RÉFÉRENTIEL DE COMPÉTENCES ECM

L’éducation à la citoyenneté mondiale et solidaire répond à la conviction que le monde pourrait être plus juste, plus égalitaire, plus respectueux des droits et de la dignité des êtres humains qui y habitent, en particulier des femmes. La situation actuelle n’est pas une fatalité. Elle peut s’améliorer durablement si de nombreuses personnes se mobilisent.
 
Chacun-e dispose de leviers pour changer les choses. Nous consommons, épargnons, voyageons, travaillons, influençons nos amis, soutenons des organisations, votons, interpellons les décideurs politiques et économiques, etc. Actionner ces leviers de façon utile et pertinente pour que le monde
soit meilleur pour tous, cela s’apprend.
 
 
 
 
 
 
 
Les compétences à acquérir sont nombreuses et couvrent tous les registres. On sera un·e « meilleur·e » citoyen·ne mondial·e et solidaire si :
  • on a pris connaissance des conditions de vie des autres, ailleurs dans le monde ;
  • on comprend le fonctionnement d’un monde dont toutes les parties sont de plus en plus étroitement interconnectés, qui forme un ensemble ;
  • on adhère à des valeurs, on accorde du prix à la justice, à la solidarité ;
  • on est capable d’agir, de s’organiser, surtout collectivement ;
  • on a confiance dans son pouvoir, on est convaincu-e que l’on peut changer les choses.
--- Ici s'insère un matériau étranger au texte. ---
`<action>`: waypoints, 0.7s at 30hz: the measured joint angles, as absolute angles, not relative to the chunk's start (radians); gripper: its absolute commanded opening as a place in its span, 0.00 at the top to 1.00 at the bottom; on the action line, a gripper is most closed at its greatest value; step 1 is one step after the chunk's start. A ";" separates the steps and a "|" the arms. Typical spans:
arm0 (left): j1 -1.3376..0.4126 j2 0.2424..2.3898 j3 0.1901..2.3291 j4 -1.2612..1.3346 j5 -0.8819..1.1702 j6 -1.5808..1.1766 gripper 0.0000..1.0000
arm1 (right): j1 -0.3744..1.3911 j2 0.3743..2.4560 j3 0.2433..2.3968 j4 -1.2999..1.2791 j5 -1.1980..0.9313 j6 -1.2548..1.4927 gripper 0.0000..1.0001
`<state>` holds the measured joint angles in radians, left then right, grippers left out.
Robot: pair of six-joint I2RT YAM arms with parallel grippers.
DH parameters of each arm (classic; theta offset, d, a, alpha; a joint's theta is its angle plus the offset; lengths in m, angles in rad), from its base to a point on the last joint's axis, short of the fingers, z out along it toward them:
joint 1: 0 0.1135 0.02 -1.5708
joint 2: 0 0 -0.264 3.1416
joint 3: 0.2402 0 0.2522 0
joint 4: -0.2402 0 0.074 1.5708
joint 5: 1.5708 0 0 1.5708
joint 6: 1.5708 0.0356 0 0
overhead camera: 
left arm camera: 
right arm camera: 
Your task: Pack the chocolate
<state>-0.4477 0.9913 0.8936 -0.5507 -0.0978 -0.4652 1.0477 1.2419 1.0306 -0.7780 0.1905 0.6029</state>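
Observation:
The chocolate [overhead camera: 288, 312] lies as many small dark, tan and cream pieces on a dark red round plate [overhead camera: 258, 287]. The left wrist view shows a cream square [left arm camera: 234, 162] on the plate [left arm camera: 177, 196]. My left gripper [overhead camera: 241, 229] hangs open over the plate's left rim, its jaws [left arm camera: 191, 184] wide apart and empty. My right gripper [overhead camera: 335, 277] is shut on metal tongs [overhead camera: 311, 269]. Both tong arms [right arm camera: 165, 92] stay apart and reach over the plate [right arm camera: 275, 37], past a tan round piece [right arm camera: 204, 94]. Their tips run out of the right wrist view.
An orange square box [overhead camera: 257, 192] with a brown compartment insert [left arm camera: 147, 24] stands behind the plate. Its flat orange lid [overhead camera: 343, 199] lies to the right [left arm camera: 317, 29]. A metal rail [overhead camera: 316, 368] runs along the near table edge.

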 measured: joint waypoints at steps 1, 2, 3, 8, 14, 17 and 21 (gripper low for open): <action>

Distinguer les savoirs, savoir-faire et savoir-être est un peu artificiel. Dans la réalité, on progresse dans plusieurs dimensions à la fois qui se renforcent mutuellement. Par exemple, passer à l’action appelle au renforcement de savoirs et, inversement, découvrir le monde suscite l’envie d’agir. L’éducation à la citoyenneté mondiale et solidaire n’est pas un fil que l’on déroule, mais un édifice que l’on bâtit, puis que l’on entretient.
 
Cela signifie notamment que, si l’on s’en tient à l’éducation “de base” en la matière – celles des jeunes de moins de 18 ans –, l’éducation à la citoyenneté mondiale et solidaire implique l’acquisition graduelle et ordonnée de compétences diverses. Il faut élaborer un plan pour que, sur des fondations solides s’édifient peu à peu une conscience, une indignation, un discernement, une compréhension et un engagement.
 
C’est un exercice à la fois confus car il ne suit pas une séquence claire et extrêmement ordonné : certains éléments sont prérequis à l’émergence d’autres, et les facultés cognitives ne sont pas les mêmes à tout âge.
 
De 3 à 18 ans, on a 15 ans pour édifier un·e citoyen·ne conscient·e de son impact sur le monde et s’engageant à le rendre meilleur. Il y a du travail à tous les étages, à tous les âges.